* WHAT IS NEEDED
Copy the whole listing below exactly.

■ ■ ■ ■ ■

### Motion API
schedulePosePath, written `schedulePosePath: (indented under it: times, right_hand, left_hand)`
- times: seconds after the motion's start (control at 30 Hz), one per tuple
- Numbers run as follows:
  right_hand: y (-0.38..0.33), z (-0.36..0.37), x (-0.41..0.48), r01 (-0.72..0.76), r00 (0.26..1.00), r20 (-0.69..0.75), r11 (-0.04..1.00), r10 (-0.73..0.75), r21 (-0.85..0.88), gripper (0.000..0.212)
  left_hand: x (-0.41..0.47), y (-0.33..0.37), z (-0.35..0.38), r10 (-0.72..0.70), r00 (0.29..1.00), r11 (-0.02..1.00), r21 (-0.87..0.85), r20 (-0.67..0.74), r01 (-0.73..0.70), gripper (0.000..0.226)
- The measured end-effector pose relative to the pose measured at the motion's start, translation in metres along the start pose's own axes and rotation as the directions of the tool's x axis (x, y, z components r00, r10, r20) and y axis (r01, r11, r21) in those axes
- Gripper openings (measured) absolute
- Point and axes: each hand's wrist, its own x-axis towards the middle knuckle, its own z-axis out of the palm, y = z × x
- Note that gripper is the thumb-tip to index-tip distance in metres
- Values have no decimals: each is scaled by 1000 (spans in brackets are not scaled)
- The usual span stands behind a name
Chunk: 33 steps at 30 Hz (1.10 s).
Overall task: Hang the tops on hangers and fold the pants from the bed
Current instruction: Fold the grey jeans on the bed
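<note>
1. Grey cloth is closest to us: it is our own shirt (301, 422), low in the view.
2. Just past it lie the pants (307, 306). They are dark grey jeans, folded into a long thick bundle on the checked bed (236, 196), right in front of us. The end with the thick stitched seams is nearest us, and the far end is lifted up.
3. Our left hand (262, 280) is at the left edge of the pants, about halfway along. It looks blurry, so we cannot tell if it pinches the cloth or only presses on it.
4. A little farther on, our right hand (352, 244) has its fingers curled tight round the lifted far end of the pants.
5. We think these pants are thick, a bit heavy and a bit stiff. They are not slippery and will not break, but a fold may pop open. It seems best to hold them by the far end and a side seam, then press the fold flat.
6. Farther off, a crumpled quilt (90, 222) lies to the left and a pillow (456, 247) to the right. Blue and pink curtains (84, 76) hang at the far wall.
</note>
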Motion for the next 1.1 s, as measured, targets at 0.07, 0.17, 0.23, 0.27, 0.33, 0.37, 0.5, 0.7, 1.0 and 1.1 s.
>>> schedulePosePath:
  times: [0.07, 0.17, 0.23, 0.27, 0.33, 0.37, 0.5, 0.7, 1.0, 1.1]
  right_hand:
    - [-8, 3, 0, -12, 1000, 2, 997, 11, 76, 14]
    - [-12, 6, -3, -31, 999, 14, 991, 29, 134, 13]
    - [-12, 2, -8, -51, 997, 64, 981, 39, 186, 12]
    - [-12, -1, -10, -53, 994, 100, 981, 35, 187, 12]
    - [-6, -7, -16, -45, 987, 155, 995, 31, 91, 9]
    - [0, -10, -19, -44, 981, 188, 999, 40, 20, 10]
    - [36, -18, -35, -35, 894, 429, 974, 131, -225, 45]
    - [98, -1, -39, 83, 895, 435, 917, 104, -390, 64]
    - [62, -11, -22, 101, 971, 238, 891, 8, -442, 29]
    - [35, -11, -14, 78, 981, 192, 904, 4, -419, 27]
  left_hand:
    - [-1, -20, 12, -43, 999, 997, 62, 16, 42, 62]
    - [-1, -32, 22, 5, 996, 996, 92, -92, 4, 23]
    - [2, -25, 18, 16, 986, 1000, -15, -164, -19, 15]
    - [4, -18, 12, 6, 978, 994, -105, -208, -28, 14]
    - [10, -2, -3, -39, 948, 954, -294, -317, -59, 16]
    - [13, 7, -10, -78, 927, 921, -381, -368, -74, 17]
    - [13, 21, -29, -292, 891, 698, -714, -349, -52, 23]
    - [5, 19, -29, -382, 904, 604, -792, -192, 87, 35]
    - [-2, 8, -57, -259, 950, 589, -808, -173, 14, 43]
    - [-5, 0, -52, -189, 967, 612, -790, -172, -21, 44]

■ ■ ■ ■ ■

* EXERCISE OUTPUT
### Motion API
schedulePosePath, written `schedulePosePath: (indented under it: times, right_hand, left_hand)`
- times: seconds after the motion's start (control at 30 Hz), one per tuple
- Numbers run as follows:
  right_hand: y (-0.38..0.33), z (-0.36..0.37), x (-0.41..0.48), r01 (-0.72..0.76), r00 (0.26..1.00), r20 (-0.69..0.75), r11 (-0.04..1.00), r10 (-0.73..0.75), r21 (-0.85..0.88), gripper (0.000..0.212)
  left_hand: x (-0.41..0.47), y (-0.33..0.37), z (-0.35..0.38), r10 (-0.72..0.70), r00 (0.29..1.00), r11 (-0.02..1.00), r21 (-0.87..0.85), r20 (-0.67..0.74), r01 (-0.73..0.70), gripper (0.000..0.226)
- The measured end-effector pose relative to the pose measured at the motion's start, translation in metres along the start pose's own axes and rotation as the directions of the tool's x axis (x, y, z components r00, r10, r20) and y axis (r01, r11, r21) in those axes
- Gripper openings (measured) absolute
- Point and axes: each hand's wrist, its own x-axis towards the middle knuckle, its own z-axis out of the palm, y = z × x
- Note that gripper is the thumb-tip to index-tip distance in metres
- Values have no decimals: each is scaled by 1000 (spans in brackets are not scaled)
- The usual span stands behind a name
Chunk: 33 steps at 30 Hz (1.10 s).
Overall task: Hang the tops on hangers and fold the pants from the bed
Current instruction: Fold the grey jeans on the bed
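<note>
1. Grey cloth is closest to us: it is our own shirt (301, 422), low in the view.
2. Just past it lie the pants (307, 306). They are dark grey jeans, folded into a long thick bundle on the checked bed (236, 196), right in front of us. The end with the thick stitched seams is nearest us, and the far end is lifted up.
3. Our left hand (262, 280) is at the left edge of the pants, about halfway along. It looks blurry, so we cannot tell if it pinches the cloth or only presses on it.
4. A little farther on, our right hand (352, 244) has its fingers curled tight round the lifted far end of the pants.
5. We think these pants are thick, a bit heavy and a bit stiff. They are not slippery and will not break, but a fold may pop open. It seems best to hold them by the far end and a side seam, then press the fold flat.
6. Farther off, a crumpled quilt (90, 222) lies to the left and a pillow (456, 247) to the right. Blue and pink curtains (84, 76) hang at the far wall.
</note>
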Motion for the next 1.1 s, as measured, targets at 0.07, 0.17, 0.23, 0.27, 0.33, 0.37, 0.5, 0.7, 1.0 and 1.1 s.
>>> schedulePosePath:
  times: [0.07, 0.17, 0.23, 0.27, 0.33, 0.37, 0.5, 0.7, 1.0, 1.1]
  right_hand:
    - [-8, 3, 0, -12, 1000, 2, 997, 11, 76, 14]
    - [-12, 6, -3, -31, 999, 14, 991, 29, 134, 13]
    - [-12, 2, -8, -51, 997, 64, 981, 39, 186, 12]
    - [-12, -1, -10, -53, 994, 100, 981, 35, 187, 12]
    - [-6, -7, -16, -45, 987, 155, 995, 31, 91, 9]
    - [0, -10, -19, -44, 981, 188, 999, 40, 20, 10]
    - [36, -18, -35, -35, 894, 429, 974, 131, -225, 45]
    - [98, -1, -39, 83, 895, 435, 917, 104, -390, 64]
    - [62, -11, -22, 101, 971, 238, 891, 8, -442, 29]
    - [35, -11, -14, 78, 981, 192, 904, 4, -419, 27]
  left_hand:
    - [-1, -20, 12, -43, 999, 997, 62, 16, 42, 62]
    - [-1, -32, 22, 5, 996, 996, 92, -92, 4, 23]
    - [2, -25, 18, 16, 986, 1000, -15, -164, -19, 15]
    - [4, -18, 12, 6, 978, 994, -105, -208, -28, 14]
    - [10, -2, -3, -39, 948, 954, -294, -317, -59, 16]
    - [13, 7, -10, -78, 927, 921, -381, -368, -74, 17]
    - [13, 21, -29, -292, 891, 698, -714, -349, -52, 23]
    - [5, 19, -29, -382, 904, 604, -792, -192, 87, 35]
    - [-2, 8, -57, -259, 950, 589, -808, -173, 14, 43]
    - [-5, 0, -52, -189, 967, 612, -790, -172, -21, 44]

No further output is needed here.